Mark Kleiman, an attorney for Marya, said in the court filing that his client was fired last month “despite requesting a hearing, which she was entitled to”, according to NBC News.

“Firing Dr Marya doesn’t only violate her right to free speech, it threatens all of us,” he said in a statement to the network.

“We all need to urgently speak up against these kinds of attacks on our basic rights to advocate for justice, and we expect the court will agree with us that Dr Marya’s rights have been violated and must be remedied.”

According to court documents, Marya’s posts “never impeded the performance of her duties as a physician or faculty member, or the regular operation of the university”.

“As a medical doctor, American citizen and as a person of south Asian descent raised in the Sikh religious tradition, Dr Marya has long been concerned about American foreign policy, including in the Middle East and the issues surrounding the conflict between Israel and Palestine,” the complaint reads.

“Her posts take aim at state policy and supremacist political ideologies, not at any religious or ethnic group.”

According to the lawsuit, Marya received “rape and death threats” as well as “repeated harassment and threats” because of her posts. She says her posts also expressed “solidarity with the hospitals and healthcare workers that Israel was attacking in Gaza” and that she “felt an obligation to speak out and did so using her X account”.

In a September 2024 post, Marya wrote on social media that UCSF students were concerned that a first-year student from Israel may have served in the IDF; she asked “if he participated in the genocide of Palestinians” and asked her colleagues what to do about it.

The post drew the attention of the state senator Scott Wiener, who posted on X that “the same UCSF professor who promoted the ‘doctors’ plot’ – an age old antisemitic conspiracy theory that Jewish doctors are harming patients – is now targeting a 1st year med student for harassment b/c he’s Israeli. This professor is creating a toxic, hostile environment at UCSF.”

UCSF’s chancellor, Sam Hawgood, said he took “immediate action to address this situation”, adding that “targeting any member of our UCSF community – especially in a way that fosters hostility or discrimination – will not be tolerated”, according to a letter obtained by the San Francisco Chronicle.

In a March interview with the Guardian, Marya asked: “How do we integrate [Israeli] reservists into the medical community – with [Palestinian] students who have lost 50 or 60 family members? What is the moral obligation of medicine?”

The lawsuit comes as there is ongoing and widespread disagreement across the US about academic freedom on college campuses.

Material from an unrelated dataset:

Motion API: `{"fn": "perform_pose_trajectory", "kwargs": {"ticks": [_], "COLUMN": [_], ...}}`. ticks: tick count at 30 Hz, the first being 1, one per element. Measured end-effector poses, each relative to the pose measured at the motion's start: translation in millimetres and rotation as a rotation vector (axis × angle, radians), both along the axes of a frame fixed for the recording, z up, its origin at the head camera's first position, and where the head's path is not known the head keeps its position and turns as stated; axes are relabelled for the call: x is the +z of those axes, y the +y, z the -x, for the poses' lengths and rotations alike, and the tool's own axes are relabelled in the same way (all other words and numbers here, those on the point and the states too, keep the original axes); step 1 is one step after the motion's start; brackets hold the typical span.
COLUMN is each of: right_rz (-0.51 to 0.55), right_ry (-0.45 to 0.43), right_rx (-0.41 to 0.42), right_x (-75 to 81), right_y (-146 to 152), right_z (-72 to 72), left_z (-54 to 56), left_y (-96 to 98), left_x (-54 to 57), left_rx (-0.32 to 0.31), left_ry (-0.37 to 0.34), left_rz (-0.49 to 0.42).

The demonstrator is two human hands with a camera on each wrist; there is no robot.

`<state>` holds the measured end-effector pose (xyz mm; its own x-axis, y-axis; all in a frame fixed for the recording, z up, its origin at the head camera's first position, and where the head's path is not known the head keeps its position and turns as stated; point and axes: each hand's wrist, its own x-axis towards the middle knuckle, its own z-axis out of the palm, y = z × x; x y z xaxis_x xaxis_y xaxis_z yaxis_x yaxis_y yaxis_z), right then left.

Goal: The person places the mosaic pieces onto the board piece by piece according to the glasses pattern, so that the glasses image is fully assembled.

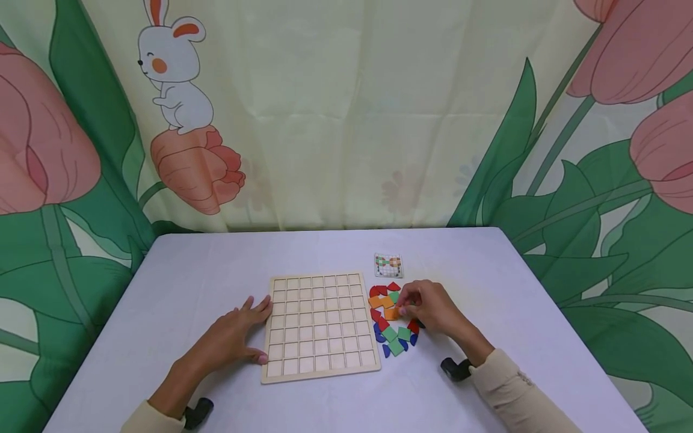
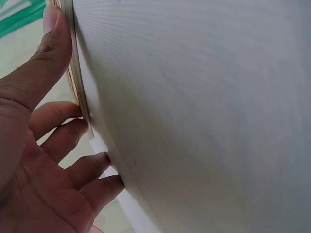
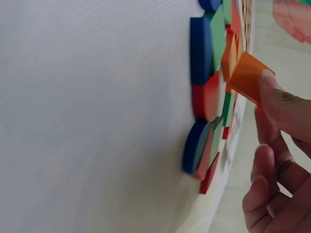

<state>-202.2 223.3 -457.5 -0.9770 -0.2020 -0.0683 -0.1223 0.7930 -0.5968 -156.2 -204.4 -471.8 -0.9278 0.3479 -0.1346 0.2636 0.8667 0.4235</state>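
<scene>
A square wooden grid board [image 1: 320, 332] lies on the white table, its cells bare. My left hand [image 1: 222, 340] rests at the board's left edge, thumb and fingers spread; in the left wrist view the thumb [image 2: 56, 46] and two fingertips touch the wooden side. To the right of the board, my right hand [image 1: 433, 307] pinches an orange square tile [image 3: 247, 77] between thumb and index finger, lifted over the loose pieces. Those are red, orange, green and blue, among them a green square [image 1: 397, 348] and a blue rounded piece [image 1: 386, 350]. Part of the pile is hidden under the right hand.
A small pattern card [image 1: 388, 265] with coloured shapes on a grid lies behind the pieces. White cloth covers the table [image 1: 216, 270]. A curtain [image 1: 325, 120] printed with a rabbit, tulips and leaves hangs behind the far edge. A black wrist device [image 1: 456, 369] sits at the right cuff.
</scene>
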Motion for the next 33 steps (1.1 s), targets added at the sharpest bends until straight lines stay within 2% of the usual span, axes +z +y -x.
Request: {"fn": "perform_pose_trajectory", "kwargs": {"ticks": [4,15,22,27,33], "right_rz": [0.040,0.102,0.038,-0.018,-0.036], "right_ry": [0.033,-0.005,0.057,0.054,0.061], "right_rx": [0.006,0.082,0.137,0.138,0.148], "right_x": [3.3,11.0,10.4,5.3,2.8], "right_y": [-9.4,-50.5,-70.9,-77.8,-80.7], "right_z": [2.9,11.2,23.9,30.5,33.4], "left_z": [0.5,1.4,0.0,-0.7,-0.4], "left_y": [-0.1,-2.0,-2.8,-2.5,-1.6], "left_x": [0.9,3.9,1.8,-0.5,-1.4], "left_rx": [-0.005,-0.011,-0.018,-0.015,-0.011], "left_ry": [0.001,0.016,0.022,0.019,0.014], "left_rz": [0.003,0.001,-0.015,-0.018,-0.010]}}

Last week, the Trump administration stepped up its efforts to force US universities to crack down on what it deems antisemitic activity. The Department of Education warned New York’s Columbia University it could lose accreditation, and thus access to federal grants, over an alleged violation of federal anti-discrimination laws.

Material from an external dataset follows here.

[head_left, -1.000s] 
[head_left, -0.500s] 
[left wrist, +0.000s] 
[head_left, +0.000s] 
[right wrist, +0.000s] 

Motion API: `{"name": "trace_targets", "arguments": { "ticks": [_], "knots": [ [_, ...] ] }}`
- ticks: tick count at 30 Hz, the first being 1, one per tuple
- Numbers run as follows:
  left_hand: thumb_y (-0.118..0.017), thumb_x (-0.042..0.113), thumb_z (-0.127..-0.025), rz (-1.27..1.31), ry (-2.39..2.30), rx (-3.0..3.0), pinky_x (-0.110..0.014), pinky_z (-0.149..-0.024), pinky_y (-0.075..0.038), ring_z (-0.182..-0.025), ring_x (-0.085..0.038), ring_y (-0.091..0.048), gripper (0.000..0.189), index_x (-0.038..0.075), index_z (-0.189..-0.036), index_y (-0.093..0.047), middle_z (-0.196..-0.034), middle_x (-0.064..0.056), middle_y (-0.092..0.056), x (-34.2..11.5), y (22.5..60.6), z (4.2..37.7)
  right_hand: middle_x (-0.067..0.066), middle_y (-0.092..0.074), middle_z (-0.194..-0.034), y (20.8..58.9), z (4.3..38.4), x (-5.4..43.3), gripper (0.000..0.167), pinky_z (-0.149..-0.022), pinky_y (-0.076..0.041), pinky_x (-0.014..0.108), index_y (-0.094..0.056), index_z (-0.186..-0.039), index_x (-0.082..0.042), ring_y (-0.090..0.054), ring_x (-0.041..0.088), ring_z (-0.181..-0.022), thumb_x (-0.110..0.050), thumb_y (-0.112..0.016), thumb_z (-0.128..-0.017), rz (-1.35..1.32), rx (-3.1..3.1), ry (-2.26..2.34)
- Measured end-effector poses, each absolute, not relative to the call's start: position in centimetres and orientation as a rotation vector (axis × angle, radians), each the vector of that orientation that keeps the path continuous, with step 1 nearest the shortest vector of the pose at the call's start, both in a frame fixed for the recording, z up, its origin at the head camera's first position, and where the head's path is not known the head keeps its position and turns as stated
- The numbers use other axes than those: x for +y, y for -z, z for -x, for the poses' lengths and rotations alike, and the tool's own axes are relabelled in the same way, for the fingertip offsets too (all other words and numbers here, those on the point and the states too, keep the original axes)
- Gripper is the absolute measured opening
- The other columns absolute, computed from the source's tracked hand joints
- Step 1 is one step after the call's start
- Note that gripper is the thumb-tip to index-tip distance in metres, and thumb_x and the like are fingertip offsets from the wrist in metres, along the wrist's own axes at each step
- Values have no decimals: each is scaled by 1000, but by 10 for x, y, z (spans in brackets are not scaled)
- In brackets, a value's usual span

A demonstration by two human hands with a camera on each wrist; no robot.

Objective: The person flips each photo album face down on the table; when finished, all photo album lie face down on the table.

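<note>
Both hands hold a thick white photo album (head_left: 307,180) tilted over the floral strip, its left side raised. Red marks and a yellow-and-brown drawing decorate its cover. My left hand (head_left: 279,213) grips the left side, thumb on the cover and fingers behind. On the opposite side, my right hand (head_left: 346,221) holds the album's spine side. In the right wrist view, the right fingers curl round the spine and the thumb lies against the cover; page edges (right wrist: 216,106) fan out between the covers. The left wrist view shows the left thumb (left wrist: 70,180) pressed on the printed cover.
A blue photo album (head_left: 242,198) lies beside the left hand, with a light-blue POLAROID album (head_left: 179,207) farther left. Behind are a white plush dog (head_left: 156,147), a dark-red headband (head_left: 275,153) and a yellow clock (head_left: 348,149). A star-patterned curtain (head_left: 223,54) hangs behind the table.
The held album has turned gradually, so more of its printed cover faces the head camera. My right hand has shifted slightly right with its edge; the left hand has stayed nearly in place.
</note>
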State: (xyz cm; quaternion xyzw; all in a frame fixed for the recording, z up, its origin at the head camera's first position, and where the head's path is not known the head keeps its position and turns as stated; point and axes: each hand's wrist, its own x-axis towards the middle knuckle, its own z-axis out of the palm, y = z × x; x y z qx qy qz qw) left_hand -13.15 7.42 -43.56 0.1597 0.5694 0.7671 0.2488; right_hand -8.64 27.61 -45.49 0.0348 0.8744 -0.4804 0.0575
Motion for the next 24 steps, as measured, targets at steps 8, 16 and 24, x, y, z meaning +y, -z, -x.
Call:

The Department of Education and the Department of Health and Human Services said last month that it had found that Columbia had acted with “deliberate indifference” toward the harassment of Jewish students during campus protests.

Israel’s war in Gaza is estimated to have killed more than 54,000 Palestinians and levelled much of the territory. Last week, the Guardian reported that on Sunday at least 31 Palestinians were killed after Israeli forces opened fire near a food distribution center in Rafah, Gaza. A separate incident at the same site on Monday killed three people.

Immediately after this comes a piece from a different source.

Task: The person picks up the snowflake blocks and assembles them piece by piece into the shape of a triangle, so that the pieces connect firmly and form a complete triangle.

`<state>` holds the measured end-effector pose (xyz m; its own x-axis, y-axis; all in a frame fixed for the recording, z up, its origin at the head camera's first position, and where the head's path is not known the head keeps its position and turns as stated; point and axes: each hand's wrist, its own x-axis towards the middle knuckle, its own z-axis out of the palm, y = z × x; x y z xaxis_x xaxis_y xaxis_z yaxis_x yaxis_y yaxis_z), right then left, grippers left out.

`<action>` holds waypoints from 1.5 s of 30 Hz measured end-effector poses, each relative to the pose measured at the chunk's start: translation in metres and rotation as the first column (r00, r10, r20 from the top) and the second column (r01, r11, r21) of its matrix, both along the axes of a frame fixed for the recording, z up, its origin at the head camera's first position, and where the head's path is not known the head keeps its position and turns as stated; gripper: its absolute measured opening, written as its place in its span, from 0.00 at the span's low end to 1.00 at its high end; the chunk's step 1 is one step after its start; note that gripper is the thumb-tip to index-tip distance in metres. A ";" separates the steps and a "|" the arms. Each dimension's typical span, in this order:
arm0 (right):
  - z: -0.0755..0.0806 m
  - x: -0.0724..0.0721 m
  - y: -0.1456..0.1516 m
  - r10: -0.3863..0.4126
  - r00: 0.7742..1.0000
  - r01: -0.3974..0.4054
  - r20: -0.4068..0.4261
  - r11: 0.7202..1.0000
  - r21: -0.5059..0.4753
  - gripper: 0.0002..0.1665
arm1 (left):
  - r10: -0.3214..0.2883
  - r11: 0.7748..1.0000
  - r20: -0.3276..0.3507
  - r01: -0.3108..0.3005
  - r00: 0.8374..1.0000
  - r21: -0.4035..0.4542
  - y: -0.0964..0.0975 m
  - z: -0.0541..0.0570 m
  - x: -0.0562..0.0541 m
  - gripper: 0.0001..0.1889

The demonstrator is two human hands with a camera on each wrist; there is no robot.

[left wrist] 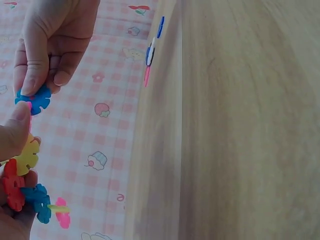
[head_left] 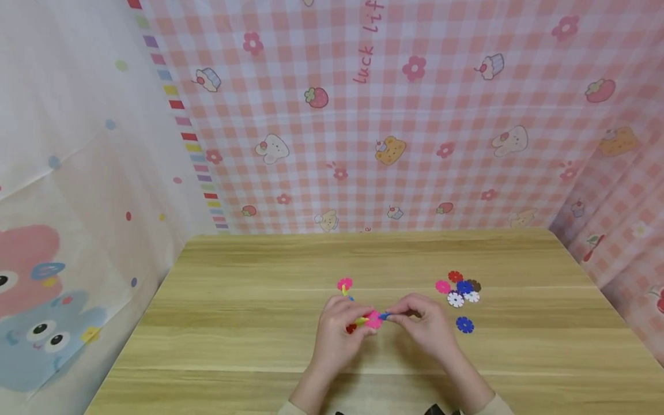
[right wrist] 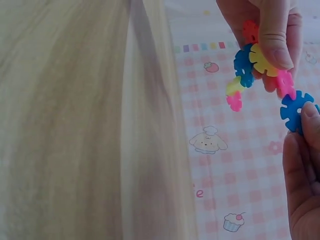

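My left hand (head_left: 337, 328) grips a chain of interlocking notched plastic discs near its end, with thumb and fingers about a yellow disc (right wrist: 262, 61) and a pink disc (head_left: 374, 320). My right hand (head_left: 426, 327) pinches a blue disc (right wrist: 291, 111) between thumb and fingertips. Its edge meets the pink disc's edge; whether the slots are locked I cannot tell. Beyond the left fingers the chain runs on through a red disc (left wrist: 13, 185), a blue-teal disc (left wrist: 39, 202), a small yellow piece (right wrist: 234, 86) and a pink end disc (head_left: 344, 283).
Right of my hands, a loose cluster of red (head_left: 455, 276), pink (head_left: 443, 286), brown, blue and white discs (head_left: 455, 299) lies on the wooden table (head_left: 233, 346). A single blue disc (head_left: 464, 325) lies nearer me. A checked pink cloth (head_left: 337, 127) hangs behind the table.
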<state>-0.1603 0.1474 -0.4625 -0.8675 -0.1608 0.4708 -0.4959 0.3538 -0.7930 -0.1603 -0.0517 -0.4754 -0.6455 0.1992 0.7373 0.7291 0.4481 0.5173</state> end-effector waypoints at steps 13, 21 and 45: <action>-0.001 0.000 0.000 0.006 0.997 -0.003 0.073 0.999 -0.033 0.10 | -0.027 1.000 0.070 0.026 0.997 0.018 -0.002 0.001 0.000 0.19; -0.003 -0.003 0.007 -0.012 0.982 0.015 0.188 1.000 -0.012 0.07 | -0.016 1.000 0.063 0.017 0.998 -0.011 -0.004 0.004 -0.002 0.19; -0.009 0.002 -0.008 0.051 0.998 -0.049 0.028 0.998 -0.041 0.10 | -0.064 0.997 0.054 0.061 0.996 0.057 -0.001 0.006 -0.001 0.07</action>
<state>-0.1584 0.1392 -0.4718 -0.8722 -0.1858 0.4525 -0.4888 0.2967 -0.8204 -0.1615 -0.0529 -0.4690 -0.6738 0.2006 0.7112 0.7239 0.3725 0.5807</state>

International criticism intensified last week over a new aid distribution system in Gaza, run by the Israeli- and US-backed Gaza Humanitarian Foundation (GHF), and not UN or international aid organisations.

The UN’s human rights chief, Volker Türk, said that Palestinians in Gaza face an impossible choice: “Die from starvation or risk being killed while trying to access the meagre food that is being made available.” The attacks on civilians, he added, constituted a war crime.

The Guardian has contacted UCSF and Marya’s legal team for comment.